【呵呵,捧得越高摔得越惨,这种突然暴富的,过两年肯定破产!】
【这种新闻就是毒鸡汤!误导年轻人以为创业很简单,实际上99%的人血本无归!】
【300万很了不起?真正的企业家谁会把这种小生意当回事?没见过世面。】
【一看就是富二代玩票,普通人哪有这种资源?装什么白手起家!】
【现在的媒体就爱捧这种网红创业者,过几个月看看,肯定凉凉!】
【恶心!这种炒作新闻除了制造焦虑还有什么意义?】
杨景言饶有兴致地看着这些评论。
突然,手机突然震动起来。
是褚思语打来的电话。
杨景言起身去卫生间接电话。
这家商K的卫生间有沙发,是为了照顾某些客户。
因为有些客户吧,来商K就是来谈几个亿的生意的,他们大多都迫不及待,想要尽快把自己的资金注入对方的资金漏洞里。
但又因为包间内人太多,太吵,环境实在不适合谈生意,所以,就会选择来卫生间这种环境比较密闭的地方谈。
杨景言坐在沙发上,来商K吧,一般不用担心这沙发会不干净,事实上,商K的卫生做的很好,不用担心上面会有什么人体组织或者分泌物。

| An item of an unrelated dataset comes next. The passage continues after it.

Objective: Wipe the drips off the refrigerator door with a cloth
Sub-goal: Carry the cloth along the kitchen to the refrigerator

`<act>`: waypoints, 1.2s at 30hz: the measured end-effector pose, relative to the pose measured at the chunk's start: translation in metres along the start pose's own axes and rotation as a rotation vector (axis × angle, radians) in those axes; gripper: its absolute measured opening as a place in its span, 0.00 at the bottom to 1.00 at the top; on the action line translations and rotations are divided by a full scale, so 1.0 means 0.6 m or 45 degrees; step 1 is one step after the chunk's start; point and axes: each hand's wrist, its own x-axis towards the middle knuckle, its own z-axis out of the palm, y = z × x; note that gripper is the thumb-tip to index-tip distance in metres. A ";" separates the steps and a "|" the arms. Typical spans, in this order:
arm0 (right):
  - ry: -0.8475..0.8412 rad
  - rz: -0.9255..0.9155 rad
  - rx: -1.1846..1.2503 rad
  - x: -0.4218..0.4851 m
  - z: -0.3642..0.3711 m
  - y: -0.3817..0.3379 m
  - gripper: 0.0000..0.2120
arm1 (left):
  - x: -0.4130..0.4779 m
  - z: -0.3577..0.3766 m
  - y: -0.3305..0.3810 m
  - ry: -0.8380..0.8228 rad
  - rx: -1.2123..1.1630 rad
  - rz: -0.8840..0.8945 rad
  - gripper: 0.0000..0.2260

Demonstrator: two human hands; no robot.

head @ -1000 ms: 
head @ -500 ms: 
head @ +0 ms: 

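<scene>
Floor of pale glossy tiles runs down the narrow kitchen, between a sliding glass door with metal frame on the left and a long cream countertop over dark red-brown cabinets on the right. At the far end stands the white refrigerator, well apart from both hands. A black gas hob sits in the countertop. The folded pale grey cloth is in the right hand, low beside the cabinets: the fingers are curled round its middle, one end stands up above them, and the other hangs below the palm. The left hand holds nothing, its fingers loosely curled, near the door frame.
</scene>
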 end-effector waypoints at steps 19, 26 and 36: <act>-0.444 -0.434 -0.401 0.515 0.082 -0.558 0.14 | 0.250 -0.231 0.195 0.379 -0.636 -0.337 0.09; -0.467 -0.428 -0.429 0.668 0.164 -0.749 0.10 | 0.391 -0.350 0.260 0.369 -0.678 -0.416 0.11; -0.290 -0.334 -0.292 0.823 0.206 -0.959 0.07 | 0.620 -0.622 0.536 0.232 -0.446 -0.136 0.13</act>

电话接通后,褚思语的声音带着明显的急促:“景言,微博上说的都是真的?你真的赚了300万?”
杨景言把手机换到左手,右手无意识地摩挲着沙发扶手。
他能想象电话那头褚思语此刻纠结的模样既为他高兴,又为那个“一年赚够一千万就要当他女朋友”的约定暗自焦虑。
“嗯,是真的。”他故意把话说得轻描淡写。
电话那头传来明显的吸气声。
“我......”
褚思语只说了一个字就卡住了。
杨景言几乎能看见她咬着下唇的窘迫模样。
上回从五百万涨到八百万已经够难开口了,现在要是再提价,岂不是明摆着在耍赖?
电话那头,褚思语刚要开口,杨景言便抢先问道:“思语,你现在在哪儿?”
“在寝室...”她话音未落,就听见杨景言带着笑意的声音:“现在才八点四十五,还早。要不出来说?有些话在电话里讲不清楚。”

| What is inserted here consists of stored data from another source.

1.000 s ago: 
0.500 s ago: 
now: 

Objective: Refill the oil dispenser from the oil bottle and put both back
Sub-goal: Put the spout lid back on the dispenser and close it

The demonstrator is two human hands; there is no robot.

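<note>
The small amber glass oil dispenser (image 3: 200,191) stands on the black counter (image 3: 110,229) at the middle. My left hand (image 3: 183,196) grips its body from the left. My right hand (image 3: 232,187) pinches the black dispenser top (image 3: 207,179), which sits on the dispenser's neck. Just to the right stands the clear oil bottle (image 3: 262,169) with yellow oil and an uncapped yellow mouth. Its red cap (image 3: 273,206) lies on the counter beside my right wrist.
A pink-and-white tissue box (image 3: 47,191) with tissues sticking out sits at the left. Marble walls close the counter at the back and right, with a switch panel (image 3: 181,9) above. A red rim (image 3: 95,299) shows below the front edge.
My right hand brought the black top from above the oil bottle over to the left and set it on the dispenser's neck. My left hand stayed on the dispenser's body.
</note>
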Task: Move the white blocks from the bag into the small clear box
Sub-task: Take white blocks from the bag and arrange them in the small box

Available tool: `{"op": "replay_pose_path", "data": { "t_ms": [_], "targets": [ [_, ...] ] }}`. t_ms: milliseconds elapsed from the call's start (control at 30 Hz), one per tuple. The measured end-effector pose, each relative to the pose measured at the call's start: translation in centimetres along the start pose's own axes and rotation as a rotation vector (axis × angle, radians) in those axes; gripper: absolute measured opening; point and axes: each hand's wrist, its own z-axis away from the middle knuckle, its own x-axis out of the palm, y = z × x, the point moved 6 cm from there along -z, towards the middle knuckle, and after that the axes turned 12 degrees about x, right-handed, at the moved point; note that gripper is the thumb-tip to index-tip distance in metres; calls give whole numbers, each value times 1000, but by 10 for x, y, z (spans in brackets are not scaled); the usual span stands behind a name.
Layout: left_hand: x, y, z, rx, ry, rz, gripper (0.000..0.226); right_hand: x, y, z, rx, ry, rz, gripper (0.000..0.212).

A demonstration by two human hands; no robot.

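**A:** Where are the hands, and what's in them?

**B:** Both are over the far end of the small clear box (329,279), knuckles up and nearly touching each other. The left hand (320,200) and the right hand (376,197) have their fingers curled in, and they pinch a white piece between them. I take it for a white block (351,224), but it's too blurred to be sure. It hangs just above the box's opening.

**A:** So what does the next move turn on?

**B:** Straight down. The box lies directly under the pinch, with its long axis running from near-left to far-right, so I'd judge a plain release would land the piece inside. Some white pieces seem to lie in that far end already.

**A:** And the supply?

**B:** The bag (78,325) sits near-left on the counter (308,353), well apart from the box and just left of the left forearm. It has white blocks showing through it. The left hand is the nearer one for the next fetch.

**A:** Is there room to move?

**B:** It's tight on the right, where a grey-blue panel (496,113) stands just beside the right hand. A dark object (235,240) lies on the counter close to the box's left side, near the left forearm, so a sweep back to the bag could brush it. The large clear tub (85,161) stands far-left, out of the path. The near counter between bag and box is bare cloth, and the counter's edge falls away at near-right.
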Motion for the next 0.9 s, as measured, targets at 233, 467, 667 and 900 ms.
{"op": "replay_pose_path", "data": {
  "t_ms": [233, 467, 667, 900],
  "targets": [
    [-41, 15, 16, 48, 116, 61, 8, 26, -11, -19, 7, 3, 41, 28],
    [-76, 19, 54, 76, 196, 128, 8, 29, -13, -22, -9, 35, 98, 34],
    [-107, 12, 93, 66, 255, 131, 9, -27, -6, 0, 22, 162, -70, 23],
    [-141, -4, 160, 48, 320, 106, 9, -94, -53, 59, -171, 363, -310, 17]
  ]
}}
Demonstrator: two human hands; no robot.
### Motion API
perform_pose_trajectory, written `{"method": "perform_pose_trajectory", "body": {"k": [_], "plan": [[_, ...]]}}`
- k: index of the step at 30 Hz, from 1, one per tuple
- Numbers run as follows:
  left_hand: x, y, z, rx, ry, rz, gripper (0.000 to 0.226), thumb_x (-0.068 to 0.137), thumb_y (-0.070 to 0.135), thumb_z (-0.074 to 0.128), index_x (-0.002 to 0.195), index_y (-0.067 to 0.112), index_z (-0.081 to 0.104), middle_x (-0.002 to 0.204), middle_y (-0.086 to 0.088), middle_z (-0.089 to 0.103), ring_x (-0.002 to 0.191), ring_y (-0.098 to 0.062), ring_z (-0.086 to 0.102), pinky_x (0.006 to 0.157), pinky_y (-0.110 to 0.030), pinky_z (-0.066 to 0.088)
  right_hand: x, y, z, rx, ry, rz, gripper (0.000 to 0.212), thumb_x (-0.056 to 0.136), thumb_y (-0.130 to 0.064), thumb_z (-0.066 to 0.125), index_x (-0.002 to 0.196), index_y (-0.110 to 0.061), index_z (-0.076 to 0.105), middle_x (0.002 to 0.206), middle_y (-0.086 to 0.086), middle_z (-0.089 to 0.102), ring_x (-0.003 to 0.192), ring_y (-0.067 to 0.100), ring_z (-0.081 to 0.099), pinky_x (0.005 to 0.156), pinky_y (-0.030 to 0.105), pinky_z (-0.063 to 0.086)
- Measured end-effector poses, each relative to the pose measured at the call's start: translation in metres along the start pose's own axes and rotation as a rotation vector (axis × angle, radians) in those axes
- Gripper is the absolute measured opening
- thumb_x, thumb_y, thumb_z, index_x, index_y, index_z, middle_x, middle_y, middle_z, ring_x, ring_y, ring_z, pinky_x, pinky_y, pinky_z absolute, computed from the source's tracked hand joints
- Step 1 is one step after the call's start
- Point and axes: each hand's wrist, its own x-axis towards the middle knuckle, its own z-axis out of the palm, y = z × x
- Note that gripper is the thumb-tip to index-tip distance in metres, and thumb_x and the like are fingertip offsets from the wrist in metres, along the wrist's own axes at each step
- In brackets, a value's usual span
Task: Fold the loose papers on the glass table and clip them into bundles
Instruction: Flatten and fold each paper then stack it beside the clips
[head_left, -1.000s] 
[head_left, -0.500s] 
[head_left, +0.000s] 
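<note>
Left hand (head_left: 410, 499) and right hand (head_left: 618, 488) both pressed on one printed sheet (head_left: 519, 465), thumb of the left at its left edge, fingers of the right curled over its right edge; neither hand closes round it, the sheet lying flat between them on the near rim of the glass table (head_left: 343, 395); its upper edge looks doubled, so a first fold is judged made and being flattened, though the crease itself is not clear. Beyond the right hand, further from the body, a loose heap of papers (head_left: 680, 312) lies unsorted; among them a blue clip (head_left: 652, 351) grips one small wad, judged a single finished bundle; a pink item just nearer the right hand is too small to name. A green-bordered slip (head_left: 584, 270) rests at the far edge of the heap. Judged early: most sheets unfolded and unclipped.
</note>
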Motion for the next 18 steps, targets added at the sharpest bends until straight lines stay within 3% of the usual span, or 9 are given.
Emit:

褚思语攥紧了手机。她太清楚这个邀约意味着什么,自己今晚上要是出去,肯定又要被杨景言强吻了,所以,她不打算出去。
“电话里说就行...”她小声推辞。
“正好我饿了,”杨景言不容拒绝地打断,“就你们学校旁边那家火锅店,边吃边聊。”话音刚落,通话就被干脆利落地切断。
褚思语盯着暗下去的屏幕怔忡片刻,指尖无意识地摩挲着手机边缘。
她忽然意识到杨景言该不会是猜到自己要提涨金额的事,才故意打断的吧?
这个念头让她耳尖发烫。
那个总爱突然吻她的少年,此刻说不定正噙着坏笑等在火锅店,就等她自投罗网。
虽然心底某个角落确实在隐隐期待那种令人眩晕的亲密,但理智告诉她必须守住最后这道防线。
“不行...”她对着空气轻轻摇头,像是要说服自己似的。
她拿起手机,又拨通了电话。
“景言,我...不太想出去。”褚思语轻声说道。
电话那头传来杨景言低沉的叹息:“我们之间已经生疏到这种程度了吗?”他的声音突然染上几分落寞,“如果连见一面都这么难,那我拼命赚这三百万还有什么意义?不如捐了算了。”
褚思语呼吸一滞。
她万万没想到杨景言会说出这样的话,更没想到自己的心头会掠过一丝刺痛。
“我在火锅店等你。”他的语气忽然变得不容置疑,“要是今晚见不到你,明天我就把三百万全捐了,然后摆烂。”
听着电话挂断的忙音,褚思语咬着下唇怔在原地。
杨景言每次都用摆烂来为威胁她。
她现在百分百确定杨景言早就看穿了她的小心思,现在根本就是在逼她就范。
想到这里,一抹绯红悄悄爬上了她的耳尖。
“坏人...”她小声嘟囔着,却忍不住摸了摸自己发烫的脸颊。
虽然理智告诉她杨景言不可能真的捐掉三百万,但万一呢?
万一他真的任性起来...
“我只是...只是怕他一时冲动。绝对不是因为想见他...更不是想和他...”她在心里这么为自己开脱。